ZFS health check script for Monit

When setting up your own home server then proper monitoring system is the one of most important things you want to do. Monit is a monitoring tool I decided to use. It's easy to configure but still very powerful. I also decided to use ZFS filesystem on my server. It's a bit more advanced than ext4 or ntfs thus there is more things to check regarding your pools health.

Thankfully I found very cool ZFS health check script on Calomel.org that sends email if something is wrong with any of the pools. I decided to adjust it a bit to work well with Monit.

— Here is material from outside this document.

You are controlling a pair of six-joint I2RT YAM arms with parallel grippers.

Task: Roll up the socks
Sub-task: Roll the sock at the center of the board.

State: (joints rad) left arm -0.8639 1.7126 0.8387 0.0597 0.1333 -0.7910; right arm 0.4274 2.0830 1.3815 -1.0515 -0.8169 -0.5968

Script, to be able to be run by Monit, needs to return exit code instead of sending an email. Next difference is that in bellows script lines 126 and 127 are uncommented (and lines 130 and 131 commented). This is to support Ubuntu date format. If you want to use this script on FreeBSD then you want these lines to look like in the original script. Next thing is that, in the beginning of the script, I added support for input parameters for max capacity and scrub expiration of your zpools. This is in order to keep configuration in one place (i.e. Monit's configuration file). Last but not least is the "Output for monit user interface" section. As its title says it outputs zpool status to the console so it could be recorded by Monit and displayed in its user interface.

#! /bin/bash
#
## ZFS health check script for monit.
## v1.0.2
#
## Should be compatible with FreeBSD and Linux. Tested on Ubuntu.
## If you want to use it on FreeBSD then go to Scrub Expired section and Trim Expired section
## and comment two Ubuntu date lines and uncomment two FreeBSD lines in Scrub Expired section.
## In Trim Expired section adjust the date format directly in the for loop's awk parameter.
#
## Assumed usage in monitrc (where 80 is max capacity in percentages
## and 691200 is scrub and trim expiration in seconds):
## check program zfs_health with path "/path/to/this/script 80 691200"
##     if status != 0 then alert
#
## Scrub and Trim share the same expiration threshold for the backward compatibility reasons.
#
## Original script from:
## Calomel.org
##     https://calomel.org/zfs_health_check_script.html
##     FreeBSD ZFS Health Check script
##     zfs_health.sh @ Version 0.17
#
## Main difference from the original script is that this one exits
## with a return code instead of sending an e-mail

# Parameters

maxCapacity=$1 # in percentages
scrubExpire=$2 # in seconds (691200 = 8 days)
trimExpire=$2 # in seconds (691200 = 8 days)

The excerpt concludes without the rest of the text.